From Plant Press, Vol. 21, No. 2, April 2018.
By Kayleigh Walters
Springtime brings Easter and the joy of dyed eggs. Even though Easter was on April 1 this year, our interest in the botanical history of egg dyeing is still piqued. In an age before packets of color tablets were available from grocery stores, or drops of food dye was mixed with vinegar, people colored Easter eggs with dyes made from plants. While there are a wide variety of historically important dye crops, three plant dyes were likely available from an early date to both rich and poor people: turmeric, purple cabbage, and onion skins.
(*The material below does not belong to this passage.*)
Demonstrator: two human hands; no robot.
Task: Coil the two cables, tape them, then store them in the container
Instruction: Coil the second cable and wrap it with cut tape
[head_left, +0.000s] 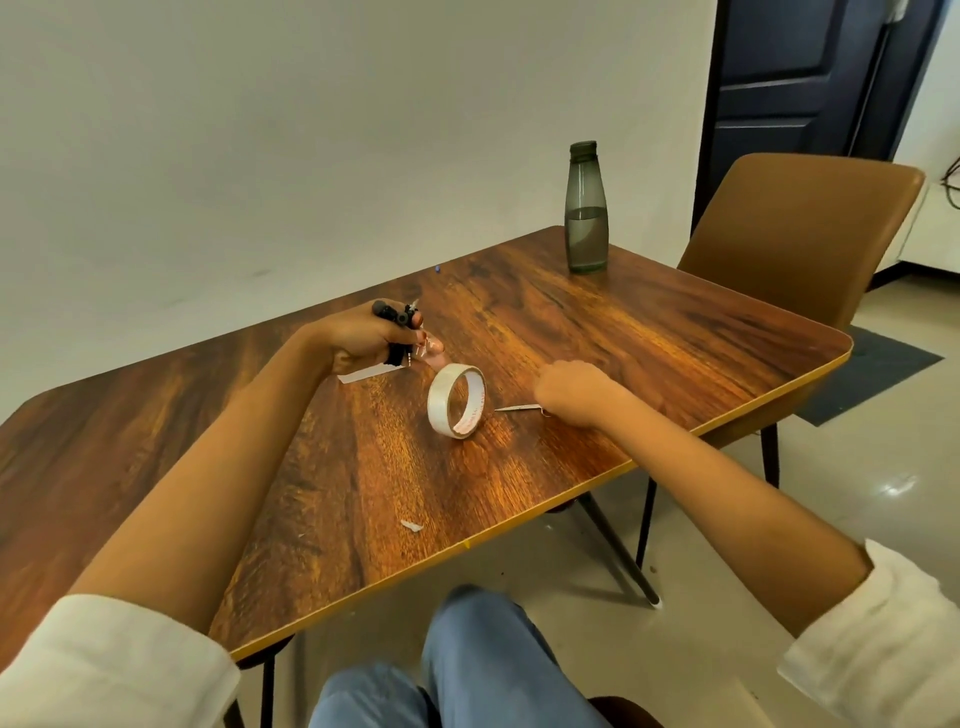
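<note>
Head view, nearest first: a small torn white scrap (412, 526) lies close to the near edge of the dark wood-grain table with the yellow rim (649, 332). Further in, my right hand (571, 392) is curled into a fist over the handle end of what I take for small metal scissors (511, 409). Their closed tips lie flat on the top and point left (the handles are hidden under my fingers). Just beside those tips, the roll of translucent tape on a white core (457, 400) stands on its edge, between my two hands.

Beyond the roll, my left hand (363, 340) grips the coiled black cable (395, 317), fingers wrapped round the bundle and the plug ends sticking up past my knuckles. A short clear strip of tape (430, 347) seems to sit at my fingertips, on the side facing the roll; I cannot tell whether it is cut free. A white paper slip (363, 375) lies on the table under that hand.

I judge this to be the taping of this coil. To do it well I should keep the loops squeezed so they cannot spring, cut the strip cleanly, wrap it round the coil's waist and press the end onto itself. Neither the second cable nor the container shows.

At the far corner stands a smoky green translucent bottle (587, 208), with a brown padded chair (795, 234) just off the far right edge.
</note>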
Historic documents from Europe place Easter egg coloring as early as the 13th century. By the Renaissance period (the 14th to 17th centuries), there are records of Polish, English, Russian, and German people dyeing Easter eggs. How did these historic people dye their eggs? Likely, through a combination of three plants which could have formed the basis of a color wheel of dyes:
- Turmeric (Curcuma longa) – Yellow
Turmeric, which has been used for centuries, is an herb from India and Southeast Asia, which found its way to Europe via the Silk Road. Its ginger-like vividly yellow root can be dried and ground into a powder, which likely stained the hands of many cooks. People of that time may have dyed their eggs yellow by soaking them in a turmeric bath or painting them with turmeric paste.
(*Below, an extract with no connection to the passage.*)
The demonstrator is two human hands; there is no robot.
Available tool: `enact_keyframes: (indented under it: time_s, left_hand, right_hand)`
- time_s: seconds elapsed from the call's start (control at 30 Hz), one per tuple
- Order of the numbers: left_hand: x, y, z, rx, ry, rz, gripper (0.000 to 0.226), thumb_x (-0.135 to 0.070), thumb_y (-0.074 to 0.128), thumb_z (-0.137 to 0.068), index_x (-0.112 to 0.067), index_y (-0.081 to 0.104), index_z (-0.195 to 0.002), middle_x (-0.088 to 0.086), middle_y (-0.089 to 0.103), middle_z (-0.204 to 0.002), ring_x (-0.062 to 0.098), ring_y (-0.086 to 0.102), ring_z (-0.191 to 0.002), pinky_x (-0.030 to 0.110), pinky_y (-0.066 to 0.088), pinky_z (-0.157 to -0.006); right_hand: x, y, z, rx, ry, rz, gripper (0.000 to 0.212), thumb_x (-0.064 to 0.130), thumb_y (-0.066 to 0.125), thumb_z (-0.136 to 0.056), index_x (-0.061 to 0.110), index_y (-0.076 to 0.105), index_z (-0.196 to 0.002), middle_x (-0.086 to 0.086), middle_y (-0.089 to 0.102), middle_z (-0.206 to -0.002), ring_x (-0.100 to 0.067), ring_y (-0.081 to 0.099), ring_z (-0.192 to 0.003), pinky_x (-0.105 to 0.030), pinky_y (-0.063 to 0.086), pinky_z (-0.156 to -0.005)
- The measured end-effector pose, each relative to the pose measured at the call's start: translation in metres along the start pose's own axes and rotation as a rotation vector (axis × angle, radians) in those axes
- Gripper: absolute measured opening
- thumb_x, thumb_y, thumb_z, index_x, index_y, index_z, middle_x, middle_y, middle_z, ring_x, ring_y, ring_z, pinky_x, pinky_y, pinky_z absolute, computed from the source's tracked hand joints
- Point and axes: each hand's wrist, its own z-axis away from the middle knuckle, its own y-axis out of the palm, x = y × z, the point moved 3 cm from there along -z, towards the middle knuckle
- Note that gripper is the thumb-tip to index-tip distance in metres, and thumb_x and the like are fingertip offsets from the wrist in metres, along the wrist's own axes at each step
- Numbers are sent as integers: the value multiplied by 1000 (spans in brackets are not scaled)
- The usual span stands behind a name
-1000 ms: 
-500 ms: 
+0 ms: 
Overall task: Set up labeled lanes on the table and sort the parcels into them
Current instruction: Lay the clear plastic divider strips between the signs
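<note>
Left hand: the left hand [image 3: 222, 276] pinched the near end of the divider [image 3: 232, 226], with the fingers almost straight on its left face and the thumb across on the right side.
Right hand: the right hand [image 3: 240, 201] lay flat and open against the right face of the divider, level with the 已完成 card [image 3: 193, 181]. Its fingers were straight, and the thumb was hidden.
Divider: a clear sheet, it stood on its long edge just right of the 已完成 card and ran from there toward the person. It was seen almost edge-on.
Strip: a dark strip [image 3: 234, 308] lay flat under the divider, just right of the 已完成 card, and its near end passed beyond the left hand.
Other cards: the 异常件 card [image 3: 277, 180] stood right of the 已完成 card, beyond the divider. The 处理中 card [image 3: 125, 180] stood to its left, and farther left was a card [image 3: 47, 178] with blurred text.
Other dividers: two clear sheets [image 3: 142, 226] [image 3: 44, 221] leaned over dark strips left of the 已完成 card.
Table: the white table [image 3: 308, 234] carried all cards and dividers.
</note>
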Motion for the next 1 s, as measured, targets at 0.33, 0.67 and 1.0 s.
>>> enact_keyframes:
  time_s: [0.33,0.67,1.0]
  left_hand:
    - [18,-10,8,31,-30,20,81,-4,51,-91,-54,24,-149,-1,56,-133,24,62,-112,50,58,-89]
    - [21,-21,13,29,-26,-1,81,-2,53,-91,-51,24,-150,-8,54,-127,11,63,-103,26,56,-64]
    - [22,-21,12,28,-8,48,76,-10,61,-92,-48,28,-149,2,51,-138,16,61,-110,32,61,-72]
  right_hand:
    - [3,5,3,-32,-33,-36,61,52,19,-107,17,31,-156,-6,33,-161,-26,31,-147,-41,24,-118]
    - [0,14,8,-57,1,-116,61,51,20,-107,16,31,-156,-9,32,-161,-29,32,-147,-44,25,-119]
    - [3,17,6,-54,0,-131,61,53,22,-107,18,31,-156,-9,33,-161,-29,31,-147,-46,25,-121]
- Purple Cabbage (Brassica oleracea var. capitata f. rubra) – Blue
Cabbage, likely domesticated in the pre-history of Europe, would have been plentiful in Renaissance households. In order to dye eggs (counterintuitively) blue, eggs may have been soaked in the water left over from boiling purple cabbage.
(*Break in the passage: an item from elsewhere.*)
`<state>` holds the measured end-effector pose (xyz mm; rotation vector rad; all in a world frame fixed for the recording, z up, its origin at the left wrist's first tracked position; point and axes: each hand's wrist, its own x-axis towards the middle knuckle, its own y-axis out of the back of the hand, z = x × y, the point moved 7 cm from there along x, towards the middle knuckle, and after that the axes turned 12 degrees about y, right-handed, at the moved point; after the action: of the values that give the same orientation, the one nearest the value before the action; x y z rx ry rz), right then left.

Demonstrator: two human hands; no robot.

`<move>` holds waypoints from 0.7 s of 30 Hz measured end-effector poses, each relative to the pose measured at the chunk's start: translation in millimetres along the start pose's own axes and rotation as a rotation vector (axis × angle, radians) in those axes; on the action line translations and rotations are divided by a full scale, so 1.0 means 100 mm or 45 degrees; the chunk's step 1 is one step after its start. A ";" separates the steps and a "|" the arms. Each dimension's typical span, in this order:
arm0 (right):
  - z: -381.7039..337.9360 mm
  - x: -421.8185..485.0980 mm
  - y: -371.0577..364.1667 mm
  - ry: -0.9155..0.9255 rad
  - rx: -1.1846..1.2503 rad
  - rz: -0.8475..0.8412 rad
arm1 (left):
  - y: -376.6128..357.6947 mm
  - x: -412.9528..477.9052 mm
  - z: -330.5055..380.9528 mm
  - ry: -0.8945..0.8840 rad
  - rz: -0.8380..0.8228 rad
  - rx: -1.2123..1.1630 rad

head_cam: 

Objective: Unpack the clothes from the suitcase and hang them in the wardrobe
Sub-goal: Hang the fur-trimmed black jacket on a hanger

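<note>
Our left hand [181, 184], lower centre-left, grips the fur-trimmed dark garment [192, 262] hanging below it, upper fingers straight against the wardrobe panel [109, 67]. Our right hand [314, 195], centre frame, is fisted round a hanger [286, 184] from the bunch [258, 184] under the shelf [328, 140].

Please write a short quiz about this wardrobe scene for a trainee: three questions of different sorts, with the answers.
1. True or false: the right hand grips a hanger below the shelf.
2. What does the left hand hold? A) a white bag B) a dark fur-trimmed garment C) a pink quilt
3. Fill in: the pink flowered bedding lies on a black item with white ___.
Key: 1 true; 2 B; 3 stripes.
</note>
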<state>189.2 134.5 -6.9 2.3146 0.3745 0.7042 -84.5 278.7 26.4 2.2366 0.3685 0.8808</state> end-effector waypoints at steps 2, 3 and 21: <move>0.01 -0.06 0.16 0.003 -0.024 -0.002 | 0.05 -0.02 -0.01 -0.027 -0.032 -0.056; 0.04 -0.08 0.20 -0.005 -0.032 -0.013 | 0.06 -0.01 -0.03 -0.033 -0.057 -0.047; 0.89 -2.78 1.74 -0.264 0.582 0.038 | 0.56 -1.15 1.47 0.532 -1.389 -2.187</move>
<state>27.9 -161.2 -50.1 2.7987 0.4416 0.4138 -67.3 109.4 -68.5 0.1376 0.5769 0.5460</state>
Red Cabbage (retrieved from Wikimedia Commons) - Onion Skins (Allium cepa) – Red
Onions, for being common, are one of the earliest domesticated vegetables. In addition to being a cold hardy abundant crop which would have stored well during the refrigerator-less Renaissance, yellow onion skins were boiled in a pot with eggs to produce varying shades of red.
Traditions can have deep roots – even those as whimsical and brightly colored as a basket of Easter eggs. When looking through the ethnobotanical collections of the U.S. National Herbarium, we can see pressed and dried plant specimens collected from the wild alongside cultivated specimens that we adapted for our own use.